Renungan ini mengingatkan bahwa benteng kekudusan jarang direbut dalam satu serangan frontal; ia runtuh bata demi bata melalui kebiasaan-kebiasaan kecil yang dibiarkan.
Karena itu, strategi rohani yang sehat bukan hanya “katakan tidak pada dosa,” tetapi “katakan tidak lebih awal.” Letakkan jarak. Pindahkan jalur. Ganti ritme harian. Doa tidak menggantikan disiplin, dan disiplin tidak menggantikan anugerah—keduanya berjalan bersama. Anugerah memampukan; disiplin menata langkah.
Bagaimana menerapkannya?
Pertama, kenali “sudut-sudut
jalan” pribadi: situasi, tempat, jam, atau perangkat yang menjadi gerbang bagi
kompromi. Tulis dan akui di hadapan
Tuhan; terang pengakuan melemahkan daya tarik gelap.
Kedua, atur ulang rute: bila perjalanan pulang yang biasa melewati “sudut” itu, carilah rute lain—secara harfiah maupun rohani.
Ketiga, perkuat jam-jam senja: saat energi menurun dan pengawasan diri melemah, berdoa, membaca firman, dan beristirahatlah.
Keempat, hadirkan komunitas: jendela Amsal menandakan sudut pandang orang lain. Kita butuh mata saudara seiman yang dapat mengatakan, “Arahmu menuju sana—berpalinglah sekarang.”
Di atas semuanya, ingatlah bahwa Kristus, Sang Terang, datang ketika kita sudah berada “di malam yang gelap.” Ia tidak sekadar memanggil kita menjauhi sudut; Ia menuntun kita kembali ke jalan kehidupan. Di dalam Dia, masa lalu tidak mengutuk, tetapi meneguhkan tekad baru; kelemahan tidak mengalahkan, tetapi mengajarkan ketergantungan.
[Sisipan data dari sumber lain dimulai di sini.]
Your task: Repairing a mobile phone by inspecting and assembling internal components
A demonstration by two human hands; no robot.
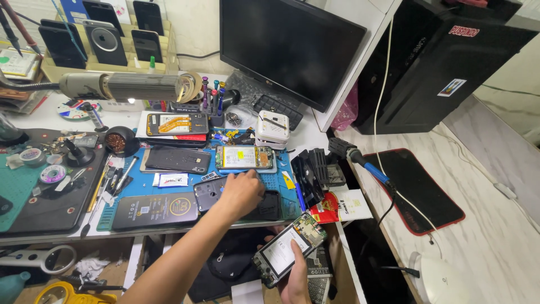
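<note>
Left hand (241, 193) presses down on a dark phone cover (209, 193) lying on the tabletop (315, 135), grip curled, contact hidden. Right hand (296, 276), lower right, clamps the opened phone (288, 249) by its edges: light, stiff, probably fragile.

A white surface (315, 135) runs along a pale wall (194, 25), a dark monitor (289, 48) standing on it. To the side, a marble-look counter (489, 225) carries a black cabinet (439, 62). A lamp (126, 86) glows overhead.
</note>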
Maka jika hari ini engkau merasa sudah terlalu dekat, bahkan sudah melangkah, kembalilah. Berhentilah di mana engkau berada, berserulah, dan biarkan Firman menerangi kakimu. Lebih baik pulang di senja hari daripada hilang di malam yang gelap.
Hikmat tidak hanya soal menolak dosa, tetapi mau menjauh dari sudut yang mengantarnya.